聶耳作曲、田漢作詞的〈慰勞歌〉,歌曲大意是「過年時,勇士負傷,躺在醫院病榻上,接受慰勞。這時敵人炮火仍在不斷地襲擊,…以及軍民一心在全國各地作戰的情景」。用說說唱唱的曲式,把軍民一心抗日的心情描繪得淋漓盡致,是一首敘事性的音樂。
聶耳其他的歌曲如:〈畢業歌〉、〈大路歌〉、〈開路先鋒〉、〈告別南洋〉、〈梅娘曲〉以及〈義勇軍進行曲〉等等,恐只有活到耄耋之年的朋友唱過。我的連襟張順安抗戰時僑居印尼,當時聽了〈告別南洋〉一曲,毅然決定返回祖國,報效空軍14航空隊,擔任B-25轟炸機駕駛員的工作,足見好歌的感染力和凝聚力有多麼大。
抗戰歌曲多半是名音樂家譜寫的,當年風靡的流行歌曲,也有不少是抗戰歌曲,例如〈杯酒高歌〉便是。在淪陷區,歌曲詞句中常常用影射的字眼、含蓄地表達出思念、悲傷和反抗的意思。例如〈花樣的年華〉、〈四季歌〉、〈秋水伊人〉等等皆是。〈恭喜恭喜〉是上海電影業專為慶祝抗戰勝利譜曲的,後來演變成祝賀新年的歌曲。

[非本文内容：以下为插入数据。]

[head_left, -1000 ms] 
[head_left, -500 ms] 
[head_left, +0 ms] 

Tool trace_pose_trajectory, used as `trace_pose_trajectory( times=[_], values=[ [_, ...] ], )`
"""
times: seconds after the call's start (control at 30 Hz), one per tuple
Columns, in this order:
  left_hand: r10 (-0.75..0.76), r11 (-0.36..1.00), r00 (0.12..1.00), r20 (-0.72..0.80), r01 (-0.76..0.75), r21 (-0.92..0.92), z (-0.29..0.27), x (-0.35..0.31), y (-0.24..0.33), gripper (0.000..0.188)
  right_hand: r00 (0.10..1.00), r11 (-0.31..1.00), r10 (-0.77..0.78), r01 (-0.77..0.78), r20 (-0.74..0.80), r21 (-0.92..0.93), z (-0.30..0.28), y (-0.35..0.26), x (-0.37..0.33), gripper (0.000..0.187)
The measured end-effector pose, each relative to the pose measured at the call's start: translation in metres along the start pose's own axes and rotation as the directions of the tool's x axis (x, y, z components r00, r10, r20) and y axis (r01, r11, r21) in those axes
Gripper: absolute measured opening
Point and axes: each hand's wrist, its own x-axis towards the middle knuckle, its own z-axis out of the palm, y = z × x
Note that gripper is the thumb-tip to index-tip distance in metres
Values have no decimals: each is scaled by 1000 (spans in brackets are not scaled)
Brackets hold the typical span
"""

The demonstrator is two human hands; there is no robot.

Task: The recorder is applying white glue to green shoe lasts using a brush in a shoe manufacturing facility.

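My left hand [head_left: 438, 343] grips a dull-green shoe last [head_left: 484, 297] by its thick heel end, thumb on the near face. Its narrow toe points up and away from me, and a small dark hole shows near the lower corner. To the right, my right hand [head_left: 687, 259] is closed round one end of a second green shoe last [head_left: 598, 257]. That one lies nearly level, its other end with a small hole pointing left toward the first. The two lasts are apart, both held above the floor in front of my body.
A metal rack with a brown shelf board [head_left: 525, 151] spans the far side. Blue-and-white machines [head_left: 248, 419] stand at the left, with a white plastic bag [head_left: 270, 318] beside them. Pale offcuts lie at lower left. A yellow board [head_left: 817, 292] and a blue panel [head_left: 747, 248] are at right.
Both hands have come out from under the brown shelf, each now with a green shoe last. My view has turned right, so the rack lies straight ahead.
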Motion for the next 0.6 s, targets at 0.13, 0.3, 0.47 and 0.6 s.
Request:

日前幾位研究現代史的學生來訪,閒話往事,無意中提及抗戰歌曲,他們見到我這把年紀,一定經歷過抗日戰爭,想必會唱抗戰歌曲,希望我能唱一兩首歌,給大家分享。我沒有辦法推辭,便即席哼唱一首〈慰勞歌〉。大家聽後,覺得很動人,鼓勵我寫一篇報導,道出那大時代中華兒女的歌聲。
經過一夜思索,我開始起稿拉拉雜雜拼湊出此篇記述。期盼共歷抗戰艱困歲月的朋友,給予指點補正。同時,希望能引起年輕人的興趣和喜愛,進而為國家的富強與世界和平而歡歌。